§ Work required
Across the data below, in how many lines does the word "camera" appear? Give only the number.
START Dataset section
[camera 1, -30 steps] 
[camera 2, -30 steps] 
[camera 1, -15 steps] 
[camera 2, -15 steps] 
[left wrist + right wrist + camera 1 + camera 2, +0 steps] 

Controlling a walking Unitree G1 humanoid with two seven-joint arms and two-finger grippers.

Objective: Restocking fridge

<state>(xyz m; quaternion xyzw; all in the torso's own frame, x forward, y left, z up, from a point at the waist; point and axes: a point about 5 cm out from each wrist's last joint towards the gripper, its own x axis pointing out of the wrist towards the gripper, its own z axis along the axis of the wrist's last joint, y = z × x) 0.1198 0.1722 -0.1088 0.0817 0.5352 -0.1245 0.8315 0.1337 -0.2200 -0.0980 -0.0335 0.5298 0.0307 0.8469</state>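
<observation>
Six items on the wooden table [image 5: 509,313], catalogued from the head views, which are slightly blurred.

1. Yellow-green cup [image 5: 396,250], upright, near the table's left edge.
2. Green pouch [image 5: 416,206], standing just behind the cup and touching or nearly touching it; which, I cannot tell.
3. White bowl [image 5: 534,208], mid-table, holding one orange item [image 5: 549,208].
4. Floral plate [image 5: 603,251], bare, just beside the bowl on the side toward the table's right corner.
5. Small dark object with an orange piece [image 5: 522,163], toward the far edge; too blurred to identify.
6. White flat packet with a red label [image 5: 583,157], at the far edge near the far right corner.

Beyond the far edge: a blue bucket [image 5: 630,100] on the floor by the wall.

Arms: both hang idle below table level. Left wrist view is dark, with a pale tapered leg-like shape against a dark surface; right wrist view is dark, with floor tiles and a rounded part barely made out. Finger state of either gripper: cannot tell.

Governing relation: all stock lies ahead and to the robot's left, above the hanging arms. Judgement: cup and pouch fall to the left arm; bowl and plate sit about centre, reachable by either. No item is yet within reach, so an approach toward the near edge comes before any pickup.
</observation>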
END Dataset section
§ Response
5